▸ Task directions
Could you restate every entry word for word, minus the pictures?

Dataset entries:
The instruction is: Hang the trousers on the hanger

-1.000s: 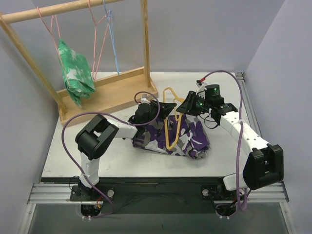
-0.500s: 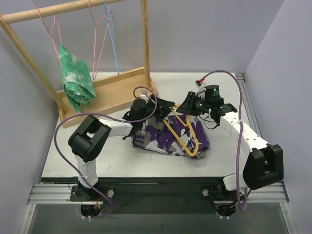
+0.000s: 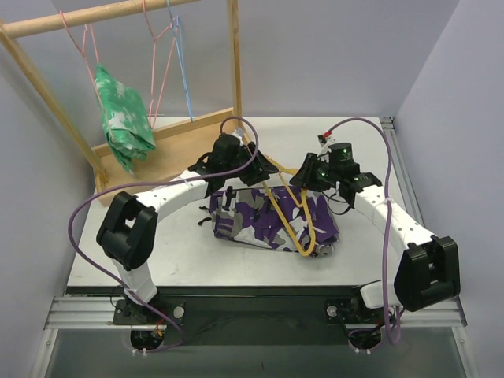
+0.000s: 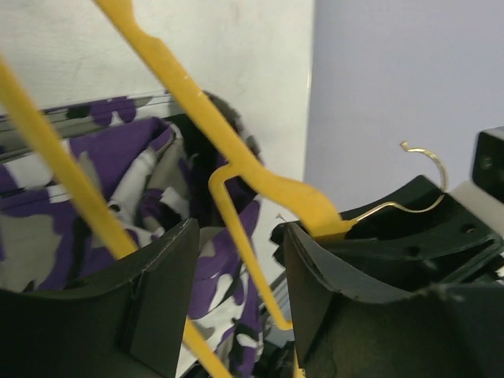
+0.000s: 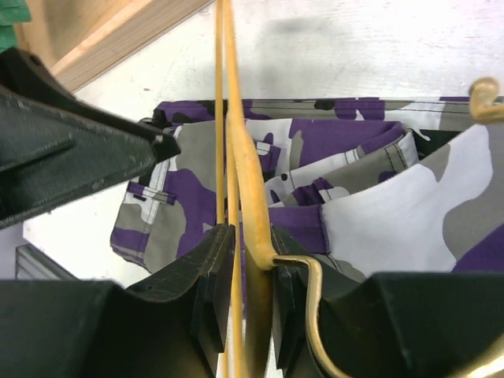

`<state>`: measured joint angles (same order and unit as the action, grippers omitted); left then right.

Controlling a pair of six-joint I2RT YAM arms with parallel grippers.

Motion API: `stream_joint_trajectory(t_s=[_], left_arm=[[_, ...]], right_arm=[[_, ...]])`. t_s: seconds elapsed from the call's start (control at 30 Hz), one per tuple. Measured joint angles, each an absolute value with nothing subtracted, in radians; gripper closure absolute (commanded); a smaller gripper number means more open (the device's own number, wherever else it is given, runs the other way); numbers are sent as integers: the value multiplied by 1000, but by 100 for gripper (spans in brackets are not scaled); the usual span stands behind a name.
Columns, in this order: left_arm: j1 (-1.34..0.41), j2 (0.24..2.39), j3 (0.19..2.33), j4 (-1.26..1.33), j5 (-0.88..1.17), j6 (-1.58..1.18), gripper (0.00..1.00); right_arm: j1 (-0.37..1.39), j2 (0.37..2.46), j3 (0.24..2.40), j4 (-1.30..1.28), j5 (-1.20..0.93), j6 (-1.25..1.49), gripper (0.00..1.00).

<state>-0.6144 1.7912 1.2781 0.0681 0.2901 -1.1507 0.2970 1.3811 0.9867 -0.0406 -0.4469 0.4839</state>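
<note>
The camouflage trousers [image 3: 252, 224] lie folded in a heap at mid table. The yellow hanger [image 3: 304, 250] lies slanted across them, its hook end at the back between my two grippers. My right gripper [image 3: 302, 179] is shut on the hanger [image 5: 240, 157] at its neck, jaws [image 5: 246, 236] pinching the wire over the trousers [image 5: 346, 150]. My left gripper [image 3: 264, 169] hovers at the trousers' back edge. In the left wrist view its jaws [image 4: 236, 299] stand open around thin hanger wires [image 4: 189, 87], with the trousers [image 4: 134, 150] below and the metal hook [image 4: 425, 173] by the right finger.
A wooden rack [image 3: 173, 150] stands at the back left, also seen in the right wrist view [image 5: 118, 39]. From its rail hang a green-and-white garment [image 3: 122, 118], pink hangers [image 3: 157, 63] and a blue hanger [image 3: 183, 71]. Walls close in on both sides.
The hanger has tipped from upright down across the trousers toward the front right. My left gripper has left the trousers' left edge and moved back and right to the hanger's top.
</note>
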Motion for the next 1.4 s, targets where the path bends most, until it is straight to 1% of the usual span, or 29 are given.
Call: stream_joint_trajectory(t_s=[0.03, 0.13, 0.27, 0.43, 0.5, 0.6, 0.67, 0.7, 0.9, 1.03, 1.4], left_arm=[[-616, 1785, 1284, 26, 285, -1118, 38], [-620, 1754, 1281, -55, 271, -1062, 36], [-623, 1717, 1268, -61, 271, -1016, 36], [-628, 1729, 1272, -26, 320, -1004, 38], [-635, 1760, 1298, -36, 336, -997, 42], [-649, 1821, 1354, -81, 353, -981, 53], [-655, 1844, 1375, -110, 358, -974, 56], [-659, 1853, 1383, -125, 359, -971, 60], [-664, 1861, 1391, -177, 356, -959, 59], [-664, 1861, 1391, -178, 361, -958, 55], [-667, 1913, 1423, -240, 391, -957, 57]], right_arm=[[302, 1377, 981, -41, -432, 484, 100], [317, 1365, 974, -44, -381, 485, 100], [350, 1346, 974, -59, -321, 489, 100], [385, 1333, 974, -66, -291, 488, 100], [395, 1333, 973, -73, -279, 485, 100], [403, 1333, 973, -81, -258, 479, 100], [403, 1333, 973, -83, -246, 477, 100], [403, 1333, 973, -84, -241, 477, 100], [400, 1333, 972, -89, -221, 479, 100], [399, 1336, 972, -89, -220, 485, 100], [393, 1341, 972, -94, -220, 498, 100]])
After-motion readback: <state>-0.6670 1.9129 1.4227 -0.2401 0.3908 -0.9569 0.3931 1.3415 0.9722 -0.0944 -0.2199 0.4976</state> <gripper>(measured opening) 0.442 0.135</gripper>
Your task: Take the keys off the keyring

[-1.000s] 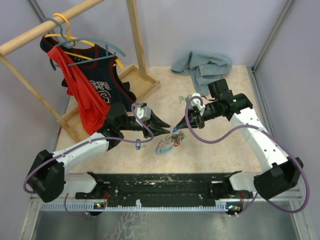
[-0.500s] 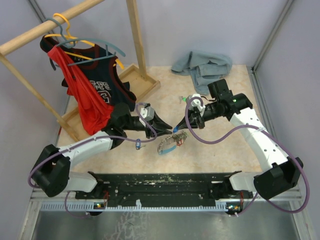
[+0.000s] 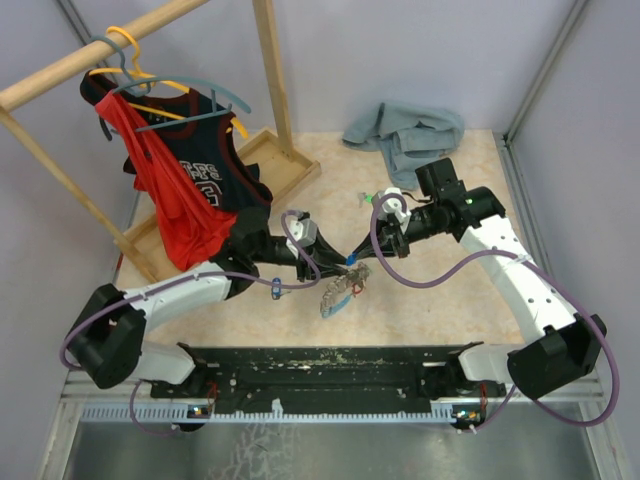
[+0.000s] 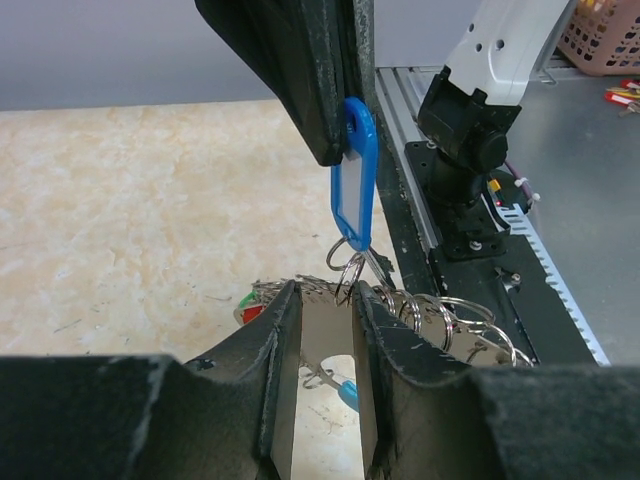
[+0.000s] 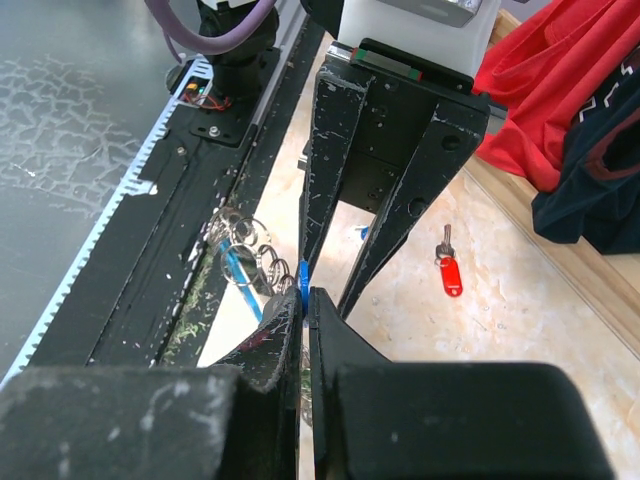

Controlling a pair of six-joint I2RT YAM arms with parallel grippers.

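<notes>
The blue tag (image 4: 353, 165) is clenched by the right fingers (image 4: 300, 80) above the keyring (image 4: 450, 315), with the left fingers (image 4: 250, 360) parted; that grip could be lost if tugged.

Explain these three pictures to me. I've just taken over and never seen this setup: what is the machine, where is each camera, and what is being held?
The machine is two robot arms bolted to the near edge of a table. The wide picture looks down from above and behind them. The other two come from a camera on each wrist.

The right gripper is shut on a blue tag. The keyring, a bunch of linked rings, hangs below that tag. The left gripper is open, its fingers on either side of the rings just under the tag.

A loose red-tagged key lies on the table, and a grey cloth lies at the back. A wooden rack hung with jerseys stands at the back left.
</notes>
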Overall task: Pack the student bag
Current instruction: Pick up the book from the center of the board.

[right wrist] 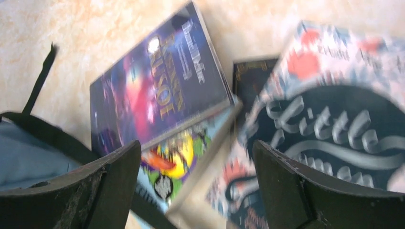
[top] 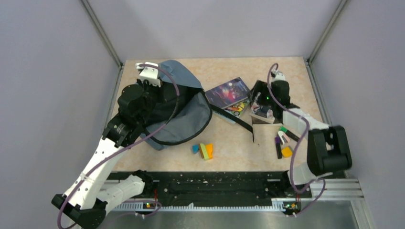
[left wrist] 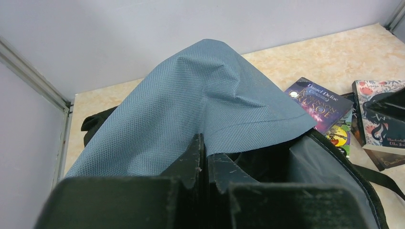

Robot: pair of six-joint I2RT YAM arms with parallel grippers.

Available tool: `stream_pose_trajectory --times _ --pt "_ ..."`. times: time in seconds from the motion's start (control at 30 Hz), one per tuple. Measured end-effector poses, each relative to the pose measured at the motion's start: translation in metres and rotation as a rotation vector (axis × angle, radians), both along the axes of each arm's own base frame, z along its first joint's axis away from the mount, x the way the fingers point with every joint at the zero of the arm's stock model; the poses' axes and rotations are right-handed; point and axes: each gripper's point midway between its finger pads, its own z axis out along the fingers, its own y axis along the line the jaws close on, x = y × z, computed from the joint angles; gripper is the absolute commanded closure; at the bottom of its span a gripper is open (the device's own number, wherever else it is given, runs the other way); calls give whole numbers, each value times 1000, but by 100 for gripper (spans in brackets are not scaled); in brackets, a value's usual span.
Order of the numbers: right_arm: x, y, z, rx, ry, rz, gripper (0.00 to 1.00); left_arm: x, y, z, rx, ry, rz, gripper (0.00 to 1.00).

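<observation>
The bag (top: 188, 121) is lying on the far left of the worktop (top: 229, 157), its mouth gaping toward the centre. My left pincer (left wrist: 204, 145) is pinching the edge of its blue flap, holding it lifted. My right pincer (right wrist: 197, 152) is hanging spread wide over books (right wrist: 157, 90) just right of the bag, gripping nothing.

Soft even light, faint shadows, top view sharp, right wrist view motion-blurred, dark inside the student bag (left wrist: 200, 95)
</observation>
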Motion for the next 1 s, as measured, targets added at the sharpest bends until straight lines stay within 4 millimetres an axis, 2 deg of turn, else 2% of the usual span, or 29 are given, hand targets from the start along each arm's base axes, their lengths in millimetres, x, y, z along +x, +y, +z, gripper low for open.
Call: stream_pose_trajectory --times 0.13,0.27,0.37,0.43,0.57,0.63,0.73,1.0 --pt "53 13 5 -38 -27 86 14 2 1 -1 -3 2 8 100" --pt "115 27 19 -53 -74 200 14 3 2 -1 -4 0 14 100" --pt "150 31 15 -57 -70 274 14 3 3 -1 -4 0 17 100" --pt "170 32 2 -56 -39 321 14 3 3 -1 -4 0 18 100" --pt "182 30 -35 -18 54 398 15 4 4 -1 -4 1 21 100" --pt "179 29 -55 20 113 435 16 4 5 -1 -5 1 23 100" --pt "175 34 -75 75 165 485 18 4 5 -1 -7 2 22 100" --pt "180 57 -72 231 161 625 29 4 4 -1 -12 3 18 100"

▸ Answer section
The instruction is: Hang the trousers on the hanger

-1.000s: 
-0.500s: 
+0.000s: 
+0.000s: 
+0.000s: 

`<state>`: measured joint angles (same order and unit as the action, grippers omitted); left then right.

Controlling a pair of six-joint I2RT YAM arms with parallel grippers.

Motion API: `stream_joint_trajectory(t_s=[_], left_arm=[[_, ...]], right_arm=[[_, ...]])`. t_s: seconds elapsed from the call's start (control at 30 Hz), one per tuple. Measured joint angles, each an absolute value with nothing subtracted, in radians; gripper closure absolute (commanded); a smaller gripper number means more open (the device's own number, wherever else it is given, runs the other way); numbers are sent as integers: the value multiplied by 1000, but by 100 for gripper (spans in brackets are not scaled); the usual span stands behind a name.
Columns, in this order: left_arm: j1 (-1.34..0.41), j2 (0.24..2.39), j3 (0.19..2.33), j4 (-1.26..1.33), j5 (-0.88..1.17), j6 (-1.58..1.18), gripper (0.00..1.00); right_arm: j1 (-0.37..1.39), j2 (0.37..2.46), j3 (0.24..2.40), j4 (-1.30..1.28), j5 (-1.20..0.93), j6 (-1.25..1.49), gripper (0.00..1.00).

<state>-0.6144 1.7912 1.2781 0.0681 0.2901 -1.1507 0.2970 1.3811 0.9867 -0.0406 -0.4469 0.4839</state>
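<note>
The camouflage trousers [image 3: 252, 224] lie folded in a heap at mid table. The yellow hanger [image 3: 304, 250] lies slanted across them, its hook end at the back between my two grippers. My right gripper [image 3: 302, 179] is shut on the hanger [image 5: 240, 157] at its neck, jaws [image 5: 246, 236] pinching the wire over the trousers [image 5: 346, 150]. My left gripper [image 3: 264, 169] hovers at the trousers' back edge. In the left wrist view its jaws [image 4: 236, 299] stand open around thin hanger wires [image 4: 189, 87], with the trousers [image 4: 134, 150] below and the metal hook [image 4: 425, 173] by the right finger.
A wooden rack [image 3: 173, 150] stands at the back left, also seen in the right wrist view [image 5: 118, 39]. From its rail hang a green-and-white garment [image 3: 122, 118], pink hangers [image 3: 157, 63] and a blue hanger [image 3: 183, 71]. Walls close in on both sides.
The hanger has tipped from upright down across the trousers toward the front right. My left gripper has left the trousers' left edge and moved back and right to the hanger's top.
</note>
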Motion for the next 1.4 s, targets where the path bends most, until it is straight to 1% of the usual span, or 29 are given.
Call: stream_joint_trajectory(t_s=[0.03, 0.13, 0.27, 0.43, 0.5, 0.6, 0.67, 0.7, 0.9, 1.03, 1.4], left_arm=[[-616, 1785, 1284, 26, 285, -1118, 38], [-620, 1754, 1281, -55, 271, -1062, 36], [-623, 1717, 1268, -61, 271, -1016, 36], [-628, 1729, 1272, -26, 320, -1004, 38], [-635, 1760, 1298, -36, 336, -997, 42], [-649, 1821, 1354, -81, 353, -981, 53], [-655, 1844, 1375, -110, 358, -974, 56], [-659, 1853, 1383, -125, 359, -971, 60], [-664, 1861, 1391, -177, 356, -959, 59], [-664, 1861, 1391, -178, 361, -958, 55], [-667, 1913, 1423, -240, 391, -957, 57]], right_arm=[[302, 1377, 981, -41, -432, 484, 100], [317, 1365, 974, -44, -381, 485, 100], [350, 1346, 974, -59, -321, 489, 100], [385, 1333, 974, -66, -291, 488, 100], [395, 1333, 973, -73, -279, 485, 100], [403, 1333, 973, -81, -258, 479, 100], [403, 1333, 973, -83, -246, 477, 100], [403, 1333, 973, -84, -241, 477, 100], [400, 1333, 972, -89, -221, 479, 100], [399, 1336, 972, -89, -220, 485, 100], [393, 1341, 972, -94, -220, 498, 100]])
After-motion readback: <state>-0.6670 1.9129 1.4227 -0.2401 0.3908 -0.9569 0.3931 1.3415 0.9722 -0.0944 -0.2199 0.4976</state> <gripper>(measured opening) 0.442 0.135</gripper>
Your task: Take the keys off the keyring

[-1.000s] 
[-0.500s] 
[+0.000s] 
[+0.000s] 
[+0.000s] 

Controlling a pair of six-joint I2RT YAM arms with parallel grippers.

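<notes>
The blue tag (image 4: 353, 165) is clenched by the right fingers (image 4: 300, 80) above the keyring (image 4: 450, 315), with the left fingers (image 4: 250, 360) parted; that grip could be lost if tugged.

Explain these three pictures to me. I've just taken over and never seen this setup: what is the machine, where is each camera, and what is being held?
The machine is two robot arms bolted to the near edge of a table. The wide picture looks down from above and behind them. The other two come from a camera on each wrist.

The right gripper is shut on a blue tag. The keyring, a bunch of linked rings, hangs below that tag. The left gripper is open, its fingers on either side of the rings just under the tag.

A loose red-tagged key lies on the table, and a grey cloth lies at the back. A wooden rack hung with jerseys stands at the back left.
</notes>
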Overall task: Pack the student bag
Current instruction: Pick up the book from the center of the board.

[right wrist] 
[top] 
[left wrist] 

Robot: pair of six-joint I2RT YAM arms with parallel grippers.

Available tool: `stream_pose_trajectory --times _ --pt "_ ..."`. times: time in seconds from the motion's start (control at 30 Hz), one per tuple. Measured end-effector poses, each relative to the pose measured at the motion's start: translation in metres and rotation as a rotation vector (axis × angle, radians), both along the axes of each arm's own base frame, z along its first joint's axis away from the mount, x the way the fingers point with every joint at the zero of the arm's stock model; the poses' axes and rotations are right-handed; point and axes: each gripper's point midway between its finger pads, its own z axis out along the fingers, its own y axis along the line the jaws close on, x = y × z, computed from the joint angles; gripper is the absolute commanded closure; at the bottom of its span a gripper is open (the device's own number, wherever else it is given, runs the other way); calls give whole numbers, each value times 1000, but by 100 for gripper (spans in brackets are not scaled); in brackets, a value's usual span.
Order of the numbers: right_arm: x, y, z, rx, ry, rz, gripper (0.00 to 1.00); left_arm: x, y, z, rx, ry, rz, gripper (0.00 to 1.00).

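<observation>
The bag (top: 188, 121) is lying on the far left of the worktop (top: 229, 157), its mouth gaping toward the centre. My left pincer (left wrist: 204, 145) is pinching the edge of its blue flap, holding it lifted. My right pincer (right wrist: 197, 152) is hanging spread wide over books (right wrist: 157, 90) just right of the bag, gripping nothing.

Soft even light, faint shadows, top view sharp, right wrist view motion-blurred, dark inside the student bag (left wrist: 200, 95)
</observation>
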Motion for the next 1 s, as measured, targets added at the sharpest bends until straight lines stay within 4 millimetres an axis, 2 deg of turn, else 2% of the usual span, or 29 are given, hand targets from the start along each arm's base axes, their lengths in millimetres, x, y, z along +x, +y, +z, gripper low for open.
Call: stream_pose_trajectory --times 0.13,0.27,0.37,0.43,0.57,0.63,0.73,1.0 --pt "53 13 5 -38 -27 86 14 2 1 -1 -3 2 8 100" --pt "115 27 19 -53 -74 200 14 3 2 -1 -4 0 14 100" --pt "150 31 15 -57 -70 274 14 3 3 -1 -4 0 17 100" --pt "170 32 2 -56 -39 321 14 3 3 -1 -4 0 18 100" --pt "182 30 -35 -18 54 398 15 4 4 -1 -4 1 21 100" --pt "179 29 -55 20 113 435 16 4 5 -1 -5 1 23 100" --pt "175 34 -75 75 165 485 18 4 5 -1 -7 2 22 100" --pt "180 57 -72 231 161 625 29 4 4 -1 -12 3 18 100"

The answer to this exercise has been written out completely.